Description of the task. Look below for the line that contains "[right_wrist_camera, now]" and the line that contains "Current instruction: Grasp", then restate both of them and every line in between, exactly. No picture goes in the copy.

Stored data.
────────

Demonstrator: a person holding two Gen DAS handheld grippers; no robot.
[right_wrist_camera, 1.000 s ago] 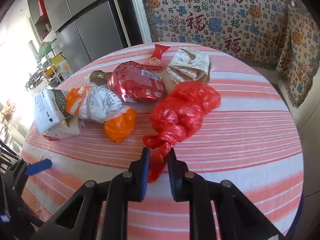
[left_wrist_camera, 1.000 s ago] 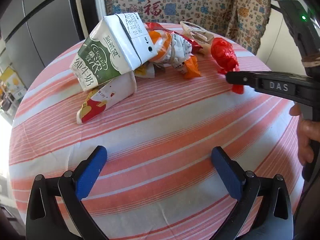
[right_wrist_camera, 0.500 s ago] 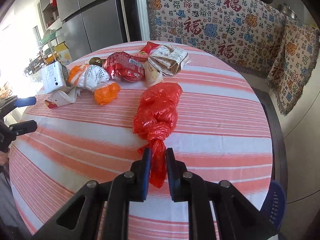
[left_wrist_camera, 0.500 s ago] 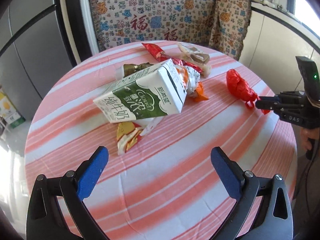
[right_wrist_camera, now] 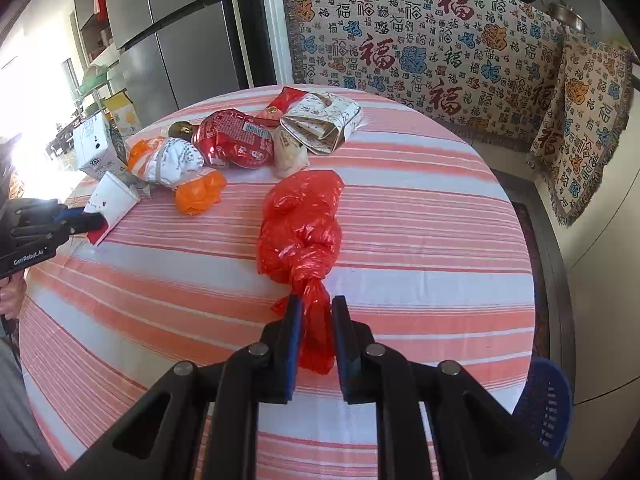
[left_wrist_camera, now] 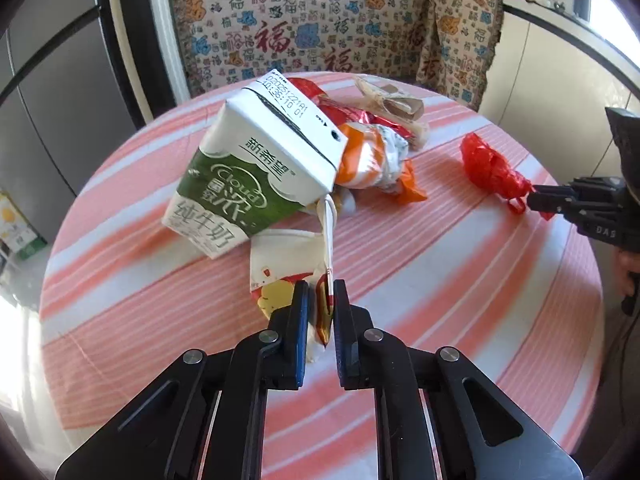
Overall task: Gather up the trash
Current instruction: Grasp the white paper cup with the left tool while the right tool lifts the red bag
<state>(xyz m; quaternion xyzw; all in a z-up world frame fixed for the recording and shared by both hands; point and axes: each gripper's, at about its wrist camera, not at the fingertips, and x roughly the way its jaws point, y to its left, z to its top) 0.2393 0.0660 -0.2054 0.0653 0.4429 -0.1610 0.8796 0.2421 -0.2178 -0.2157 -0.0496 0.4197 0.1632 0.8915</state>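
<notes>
My left gripper (left_wrist_camera: 320, 292) has its jaws closing, and the pads pinch the rim of a flattened white paper cup (left_wrist_camera: 286, 256) with red and yellow print. A green-and-white milk carton (left_wrist_camera: 256, 168) leans tilted over that cup. My right gripper (right_wrist_camera: 313, 308) is shut on the knotted tail of a red plastic bag (right_wrist_camera: 304, 224) lying on the striped cloth. In the left wrist view the red bag (left_wrist_camera: 488, 168) and the right gripper (left_wrist_camera: 534, 198) sit at the right. From the right wrist camera the left gripper (right_wrist_camera: 92, 220) shows at the far left, on the cup (right_wrist_camera: 114, 200).
More trash lies at the far side of the round striped table (right_wrist_camera: 400, 240): an orange-and-white bag (right_wrist_camera: 172, 164), a red foil packet (right_wrist_camera: 236, 142), a crumpled paper wrapper (right_wrist_camera: 324, 120). A blue basket (right_wrist_camera: 548, 400) stands below the table's right edge. A patterned bench and fridge lie behind.
The left gripper's jaws went from wide open to closed on the flattened cup, after coming in close to it. The right gripper kept hold of the red bag and dragged it away from the pile.
</notes>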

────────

Problem solution.
[right_wrist_camera, now] 
[left_wrist_camera, now] 
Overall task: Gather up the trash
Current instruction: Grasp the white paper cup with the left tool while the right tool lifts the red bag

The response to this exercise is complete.